Monetary Policy and Demand in economy
- June 6, 2020
- Posted by: admin
- Category: DPN Topics
In the last monetary policy committee meeting, RBI governor expressed the need for boosting investment and consumption through easing finance conditions.
After cutting interest rates by 75 basis points (bps) in March, the central bank further brought down the repo rate by 40 bps to 4% in May in a bid to revive demand amid a slowing economy.
Monetary Policy and Aggregate Demand
- Monetary policy affects interest rates and the available quantity of loanable funds, which in turn affects several components of aggregate demand.
- Tight or contractionary monetary policy that leads to higher interest rates and a reduced quantity of loanable funds will reduce two components of aggregate demand.

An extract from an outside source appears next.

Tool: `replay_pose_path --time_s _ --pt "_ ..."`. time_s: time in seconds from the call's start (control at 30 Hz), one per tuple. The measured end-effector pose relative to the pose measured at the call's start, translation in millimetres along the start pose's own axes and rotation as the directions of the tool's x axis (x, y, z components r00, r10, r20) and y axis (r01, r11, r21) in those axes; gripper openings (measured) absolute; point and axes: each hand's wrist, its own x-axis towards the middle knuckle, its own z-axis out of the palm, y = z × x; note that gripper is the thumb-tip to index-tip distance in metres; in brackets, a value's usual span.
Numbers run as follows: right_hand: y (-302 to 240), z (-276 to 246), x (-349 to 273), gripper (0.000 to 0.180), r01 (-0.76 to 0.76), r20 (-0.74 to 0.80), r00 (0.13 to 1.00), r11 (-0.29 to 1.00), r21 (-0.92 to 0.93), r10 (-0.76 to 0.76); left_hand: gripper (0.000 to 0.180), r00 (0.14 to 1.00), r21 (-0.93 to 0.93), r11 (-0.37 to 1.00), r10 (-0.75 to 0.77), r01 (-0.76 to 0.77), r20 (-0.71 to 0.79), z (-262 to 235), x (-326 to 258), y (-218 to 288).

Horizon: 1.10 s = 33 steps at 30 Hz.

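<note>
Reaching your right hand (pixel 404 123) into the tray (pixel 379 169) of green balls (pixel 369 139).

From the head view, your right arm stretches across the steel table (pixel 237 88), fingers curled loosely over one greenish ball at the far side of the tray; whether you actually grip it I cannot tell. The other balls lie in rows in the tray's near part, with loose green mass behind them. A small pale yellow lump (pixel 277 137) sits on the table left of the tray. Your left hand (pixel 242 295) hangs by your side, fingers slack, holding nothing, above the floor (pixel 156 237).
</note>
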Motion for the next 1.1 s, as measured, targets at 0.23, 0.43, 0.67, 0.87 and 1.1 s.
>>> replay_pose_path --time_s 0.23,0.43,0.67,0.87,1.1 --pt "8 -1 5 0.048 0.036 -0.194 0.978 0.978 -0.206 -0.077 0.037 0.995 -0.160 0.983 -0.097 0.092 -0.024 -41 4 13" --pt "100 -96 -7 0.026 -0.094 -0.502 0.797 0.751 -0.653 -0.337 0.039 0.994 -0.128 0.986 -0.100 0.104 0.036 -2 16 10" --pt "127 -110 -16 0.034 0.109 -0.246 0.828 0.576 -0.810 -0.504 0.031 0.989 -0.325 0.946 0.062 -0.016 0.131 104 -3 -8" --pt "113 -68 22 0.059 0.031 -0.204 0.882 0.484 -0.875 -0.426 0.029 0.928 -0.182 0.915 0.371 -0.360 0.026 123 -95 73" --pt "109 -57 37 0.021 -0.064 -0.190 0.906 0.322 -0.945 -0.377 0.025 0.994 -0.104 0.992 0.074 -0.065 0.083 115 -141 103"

- Business investment will decline because it is less attractive for firms to borrow money, and even firms that have money will notice that, with higher interest rates, it is relatively more attractive to put those funds in a financial investment than to make an investment in physical capital.
- In addition, higher interest rates will discourage consumer borrowing for big-ticket items like houses and cars.
- Conversely, loose or expansionary monetary policy that leads to lower interest rates and a higher quantity of loanable funds will tend to increase business investment and consumer borrowing for big-ticket items.
- If the economy is suffering a recession and high unemployment, with output below potential GDP, expansionary monetary policy can help the economy return to potential GDP.